We went to Jinja today – the second largest
town in Uganda and about 75 miles from Kampala. There were two reasons for
going there I guess: firstly it’s a well-known tourist spot, so a good enough
reason for a family on holiday to visit it. But it is also on the itinerary for
one of the CRED teams in October so with my team’s coordinator hat on I had to
do a risk assessment and plan the finer details of what the team would be doing
on their visit.
One of the key reasons that Jinja has
developed into a tourist location is that it is situated on the banks of Lake
Victoria at the point where the mighty River Nile starts its journey north
until it enters the Mediterranean Sea. Thus Jinja is officially known as the
Source of the Nile.
As far as that goes, there’s not actually a
lot to see apart from a lot of water that somewhere stops being Lake Victoria
and starts being the River Nile. But one of the tourist industries that really
built up around it all was the ‘Nile Adventure’ industry, including a lot of
white water rafting due to the presence of a 7km stretch of the river that had
a series of pretty impressive rapids that people would raft down with great
delight and fuelled by a mssive surge of adrenaline.
The main place to do this rafting, and an
area of outstanding beauty, was the Bujagali Falls located 10km downstream from
Jinja, and the point where the rapids were really really impressive. I have
been there several times – not to do the rafting (too much of a woose for
that!) but to enjoy the beauty, majesty and power of the Falls, and also to
watch others who are braver souls than I, as they hurtle down the rapids.
Today, when we visited, it was a very
different scene that greeted us. Gone are the rapids, gone is the rafting and
gone are most of the tourists – arrived is a massive great hydro-electric dam,
a flooded valley, and some pretty fed up locals.
Uganda is a developing nation, and
understandably is keen to find ways to increase its revenue as well as achieve
secure sources of energy. With all that energy contained in the River Nile
being right on its doorstep, it is no surprise that it is harnessing the power,
and using it not just for domestic power but also as a precious export.

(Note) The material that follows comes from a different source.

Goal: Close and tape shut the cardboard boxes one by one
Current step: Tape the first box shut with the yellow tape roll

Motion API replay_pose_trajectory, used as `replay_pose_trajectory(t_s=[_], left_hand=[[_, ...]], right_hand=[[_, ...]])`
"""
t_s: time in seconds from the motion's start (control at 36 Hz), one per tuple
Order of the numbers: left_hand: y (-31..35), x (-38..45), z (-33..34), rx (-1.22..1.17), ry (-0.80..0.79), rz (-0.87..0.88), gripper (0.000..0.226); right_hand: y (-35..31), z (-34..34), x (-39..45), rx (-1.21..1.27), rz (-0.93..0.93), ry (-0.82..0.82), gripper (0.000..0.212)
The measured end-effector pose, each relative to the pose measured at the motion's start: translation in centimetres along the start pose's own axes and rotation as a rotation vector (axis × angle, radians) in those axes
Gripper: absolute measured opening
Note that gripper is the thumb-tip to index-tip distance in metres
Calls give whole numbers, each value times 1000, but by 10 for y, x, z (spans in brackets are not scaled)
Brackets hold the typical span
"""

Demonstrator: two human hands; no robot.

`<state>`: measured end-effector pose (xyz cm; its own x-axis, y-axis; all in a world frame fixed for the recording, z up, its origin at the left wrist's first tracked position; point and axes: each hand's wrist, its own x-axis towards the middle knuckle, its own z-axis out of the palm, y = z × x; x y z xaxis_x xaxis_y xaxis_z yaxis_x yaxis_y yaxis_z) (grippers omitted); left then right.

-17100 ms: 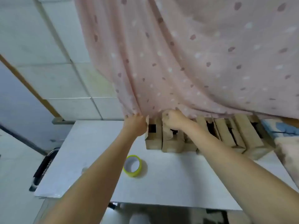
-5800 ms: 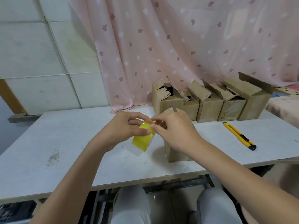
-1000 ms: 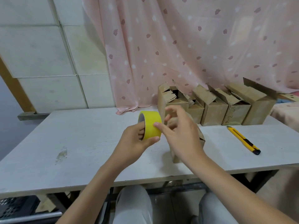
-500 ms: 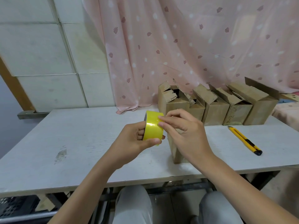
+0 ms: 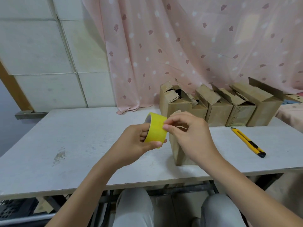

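Observation:
My left hand [image 5: 136, 141] grips a yellow tape roll [image 5: 155, 129] above the white table [image 5: 82, 141], with fingers through its core. My right hand [image 5: 191, 135] pinches at the roll's outer surface on its right edge with thumb and forefinger. Just behind my right hand stands a small cardboard box [image 5: 178, 153], mostly hidden by that hand. A row of several open cardboard boxes [image 5: 216, 108] with raised, torn flaps lines the back of the table.
A yellow utility knife [image 5: 247, 141] lies on the table to the right. A pink patterned curtain [image 5: 188, 46] hangs behind the boxes, and a tiled wall is at the left. My knees show under the table's front edge.
My right hand's fingers have curled from spread over the roll into a pinch on its right edge. The roll has tilted slightly in my left hand.

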<state>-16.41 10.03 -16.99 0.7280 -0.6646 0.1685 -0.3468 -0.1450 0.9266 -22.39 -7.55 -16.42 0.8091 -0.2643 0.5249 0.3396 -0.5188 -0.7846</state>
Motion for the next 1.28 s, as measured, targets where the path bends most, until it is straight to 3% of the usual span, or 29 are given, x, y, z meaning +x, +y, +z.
replay_pose_trajectory(t_s=[0.28, 0.42, 0.61, 0.72, 0.86, 0.97, 1.28], left_hand=[[-1, 4, 3, 70, 17, 12, 27], [1, 6, 8, 13, 45, 27, 29], [1, 4, 9, -9, 39, 20, 30], [1, 3, 6, 5, 2, 1, 32], [3, 1, -2, 17, -52, -40, 31], [5, -1, -5, 61, -112, -48, 30], [6, -5, -10, 61, -166, -76, 31]], right_hand=[[0, -2, 1, 43, 148, 22, 6], [0, 4, -10, 51, 45, 177, 7], [2, 3, -12, 32, 13, 171, 10], [3, -6, -3, 64, 78, 75, 9], [0, -15, 5, -198, -57, -66, 9], [-3, -19, 8, -257, -15, -197, 13], [-1, -20, 5, -313, 22, -249, 13]])
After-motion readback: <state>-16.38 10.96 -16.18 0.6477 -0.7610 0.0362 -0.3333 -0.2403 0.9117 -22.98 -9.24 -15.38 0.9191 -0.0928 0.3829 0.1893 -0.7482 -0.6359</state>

Of course this has been done time and
again, all over the world, to various degrees in the name of progress. But
today was the first time that I actually met people who had been affected by
it, and heard their story – it brought a personal dimension that I’d not encountered
before.
Alex, and his brother Emmanuel, have lived
all their lives in and near Bujagali Falls. The water has been their permanent
friend, as well as provider of food, and source of employment. Before the dam
was built, Emmanuel earned money as a white-water rafting guide, and Alex was
known as the ‘jerry-can man’ due to his ability to ride the rapids sitting
astride a jerry-can! Indeed I remember seeing him in action, and afterwards he
would come out of the water and chat to the tourists and live off the tips that
he was given. Both of them made a reasonable wage out of it, and enjoyed what
they did.
But then the dam came, and the valley was
flooded. The water level rose by 25m, most of the islands that were dotted
within the river disappeared, and Emmanuel no longer had any white-water
rafters to guide, and Alex and his jerry can were made redundant.

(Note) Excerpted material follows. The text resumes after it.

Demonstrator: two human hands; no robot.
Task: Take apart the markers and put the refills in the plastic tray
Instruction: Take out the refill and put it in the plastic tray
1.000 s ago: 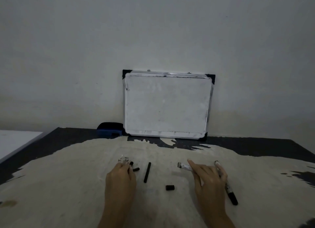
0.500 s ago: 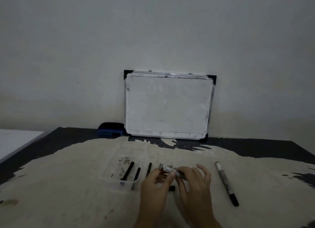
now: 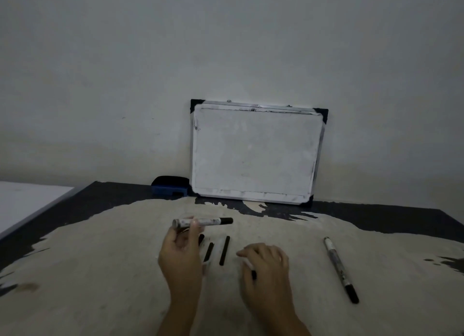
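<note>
My left hand (image 3: 180, 255) is shut on a grey marker with a black cap end (image 3: 204, 221). It holds the marker level, just above the far side of the clear plastic tray (image 3: 206, 265), which is faint and mostly hidden by the hand. Two black refills (image 3: 209, 251) (image 3: 224, 250) lie side by side to the right of my left hand, and a third (image 3: 201, 239) peeks out behind my fingers. I cannot tell if the rightmost one is inside the tray. My right hand (image 3: 265, 267) lies palm down, fingers loose, over a small black cap (image 3: 254, 275).
A second whole marker (image 3: 340, 267) lies on the table (image 3: 113, 273) at the right. A small whiteboard (image 3: 256, 154) leans against the wall at the back, with a blue eraser (image 3: 169, 187) to its left. A white surface (image 3: 25, 202) adjoins the table's left edge.
Both hands held the marker at the centre half a second ago. Now the left hand alone holds it, moved left and away over the tray. The right hand let go and sank onto the cap.
</note>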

Chatting to them today, they said how they
had been given a small amount of compensation - $500 total. Not very much for
the loss of a livelihood, but thankfully they were smart enough to invest the
money and bought a simple boat that can seat up to 15 people and with that they
are slowly building up a business in boat rides around the area.

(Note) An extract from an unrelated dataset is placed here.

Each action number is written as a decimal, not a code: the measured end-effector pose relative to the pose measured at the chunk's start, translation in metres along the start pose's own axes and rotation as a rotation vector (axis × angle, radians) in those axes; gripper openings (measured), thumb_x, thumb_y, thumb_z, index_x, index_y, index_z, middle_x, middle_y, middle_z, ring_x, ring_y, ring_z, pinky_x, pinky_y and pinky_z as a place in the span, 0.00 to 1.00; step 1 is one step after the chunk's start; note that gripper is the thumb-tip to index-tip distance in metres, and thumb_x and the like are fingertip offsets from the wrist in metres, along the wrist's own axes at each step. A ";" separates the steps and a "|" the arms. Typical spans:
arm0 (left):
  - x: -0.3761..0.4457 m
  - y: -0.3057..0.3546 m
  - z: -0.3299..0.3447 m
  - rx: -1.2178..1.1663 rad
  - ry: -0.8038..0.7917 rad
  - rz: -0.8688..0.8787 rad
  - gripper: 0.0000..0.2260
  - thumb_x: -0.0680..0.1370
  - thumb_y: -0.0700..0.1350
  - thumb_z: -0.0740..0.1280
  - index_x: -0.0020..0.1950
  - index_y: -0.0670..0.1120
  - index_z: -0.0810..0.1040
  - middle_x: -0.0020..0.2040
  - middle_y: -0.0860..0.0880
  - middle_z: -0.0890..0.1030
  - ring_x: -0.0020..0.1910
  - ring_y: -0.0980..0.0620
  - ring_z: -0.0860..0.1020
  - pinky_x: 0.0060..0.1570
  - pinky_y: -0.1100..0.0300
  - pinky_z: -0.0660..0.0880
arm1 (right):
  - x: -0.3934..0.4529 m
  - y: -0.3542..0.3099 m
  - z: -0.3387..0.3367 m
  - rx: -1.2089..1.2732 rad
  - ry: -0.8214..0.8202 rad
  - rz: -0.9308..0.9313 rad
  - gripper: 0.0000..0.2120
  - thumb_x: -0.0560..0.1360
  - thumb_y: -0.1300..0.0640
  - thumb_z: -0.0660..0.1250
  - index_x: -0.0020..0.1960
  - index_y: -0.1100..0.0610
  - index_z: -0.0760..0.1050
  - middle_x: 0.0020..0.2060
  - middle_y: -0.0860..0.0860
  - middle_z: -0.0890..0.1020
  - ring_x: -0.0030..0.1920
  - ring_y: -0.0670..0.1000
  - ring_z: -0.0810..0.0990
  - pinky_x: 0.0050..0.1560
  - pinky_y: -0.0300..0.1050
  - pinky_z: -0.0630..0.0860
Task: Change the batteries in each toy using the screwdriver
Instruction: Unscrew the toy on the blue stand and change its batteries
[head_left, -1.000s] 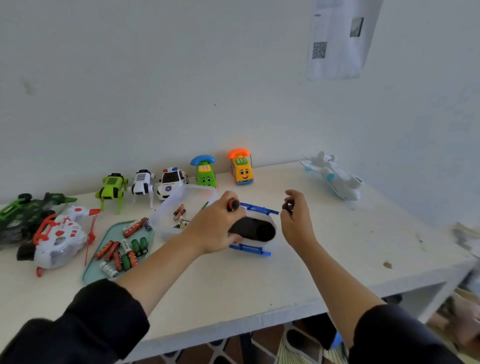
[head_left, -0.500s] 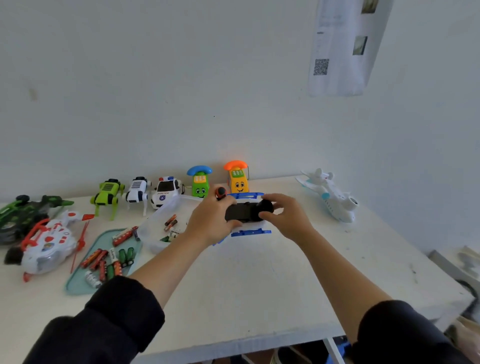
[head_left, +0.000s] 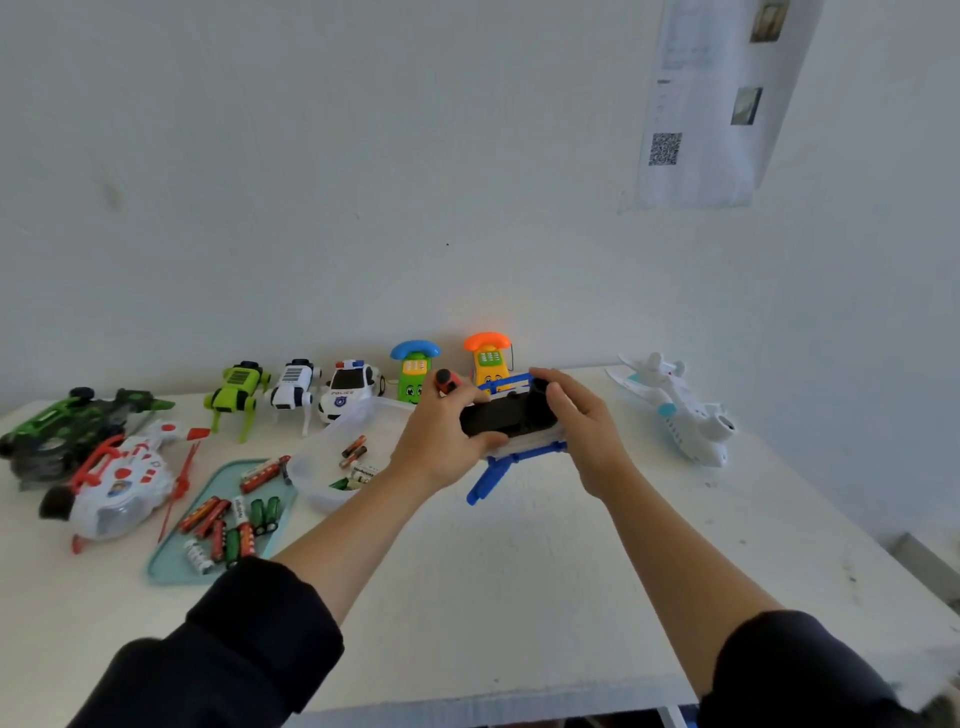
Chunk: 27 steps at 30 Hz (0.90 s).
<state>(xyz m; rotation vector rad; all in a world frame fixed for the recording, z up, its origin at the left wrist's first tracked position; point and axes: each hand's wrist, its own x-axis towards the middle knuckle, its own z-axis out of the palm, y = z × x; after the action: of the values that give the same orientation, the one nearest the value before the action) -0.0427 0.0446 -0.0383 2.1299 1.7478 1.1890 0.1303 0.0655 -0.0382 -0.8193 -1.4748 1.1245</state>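
Far left: green car (head_left: 62, 421) and red-white toy (head_left: 111, 491), lying near the table (head_left: 519, 597) edge.
Back row: green dog (head_left: 236, 387), white dog (head_left: 296, 387), police car (head_left: 348, 389), green phone (head_left: 414, 371), orange phone (head_left: 488, 358), lined up against the wall.
Tray (head_left: 166, 564): teal, loaded with batteries (head_left: 228, 525) in red, green and silver.
Tub (head_left: 324, 452): clear, just right of tray, a few more cells inside.
Left hand (head_left: 439, 441): curled round left end of toy; screwdriver (head_left: 445, 382) pinched alongside, red-black handle poking up.
Toy (head_left: 506, 415): black-bodied, blue skids, held between both hands above table centre, underside seemingly turned up.
Right hand (head_left: 584, 423): fingers wrapped over right end of toy.
Step in hand: probably readying the toy for work on its battery cover; cover state not discernible.
Next move: likely steadying with one hand, seating screwdriver tip squarely in the screw.
Obstacles: tub and phones close beside the work; small screw liable to roll off.
Far right: white plane (head_left: 675, 410), well apart.
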 end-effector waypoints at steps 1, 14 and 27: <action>-0.001 -0.002 0.002 -0.009 0.002 -0.009 0.20 0.68 0.46 0.77 0.57 0.42 0.77 0.54 0.49 0.64 0.51 0.53 0.66 0.55 0.64 0.66 | -0.002 0.000 0.001 0.034 -0.002 0.019 0.15 0.81 0.59 0.57 0.51 0.44 0.78 0.48 0.43 0.80 0.51 0.46 0.76 0.49 0.43 0.73; -0.008 -0.013 0.017 -0.052 -0.118 -0.153 0.17 0.68 0.48 0.76 0.53 0.47 0.78 0.53 0.48 0.69 0.50 0.51 0.71 0.53 0.60 0.71 | 0.003 0.010 -0.007 -0.435 -0.067 0.180 0.11 0.78 0.58 0.61 0.55 0.45 0.76 0.58 0.48 0.71 0.54 0.50 0.73 0.34 0.38 0.75; -0.001 -0.020 -0.001 -0.348 -0.248 -0.177 0.16 0.66 0.45 0.67 0.54 0.51 0.76 0.50 0.44 0.73 0.50 0.47 0.75 0.53 0.52 0.76 | 0.022 -0.010 0.017 -1.115 -0.498 -0.026 0.30 0.71 0.45 0.70 0.70 0.44 0.65 0.65 0.45 0.74 0.64 0.49 0.70 0.64 0.48 0.66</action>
<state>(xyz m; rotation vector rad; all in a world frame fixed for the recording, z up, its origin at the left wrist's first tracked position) -0.0589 0.0495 -0.0494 1.7942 1.4648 1.0410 0.1101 0.0788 -0.0218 -1.2898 -2.5794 0.4000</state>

We gave them some business today, and had a
very pleasant hour or so being guided past submerged islands, with just the
tops of the trees sticking out, and seeking out some of the birds that live
along the water’s edge. Four varieties of kingfisher, plus cormorants, herons,
storks, smaller birds, monkeys and even a monitor lizard were spotted, and the
lads delighted in telling us all everything they knew about each species.
But we also went past people trying to eke
a living out of the remaining bits of their land – the land that was the higher
ground, and is now at water’s edge. Farmers growing their daily food on land
that is very steep and precarious, when once they had had good land that gently
rose from the riverbanks. And of course in this country where 25m is a lot more
than the length of some people’s plots of land, there will be many families who
have lost all their land and are now living somewhere new, starting again with
trying to make ends meet.
In this time of climate change and
increased greenhouse gases due to excessive consumption of carbon fuels, the
need for alternative energy sources is more acute than ever. And as Uganda
seeks to develop itself as a nation, it is good to see how hydro-electric power
will be aiding that, rather than fossil fuels. It could be said that it would
have been irresponsible to do otherwise. But it adds an extra dimension to the
whole story when you meet some of the victims, and the situation moves from
being a faceless case-study of international development, to a personal story
of survival.
Thanks to the entrepreneurial spirit shown
by Alex and Emmanuel I’m hoping they’ll do OK. Oh that it might be so for all
the other families affected by the big new dam at Jinja.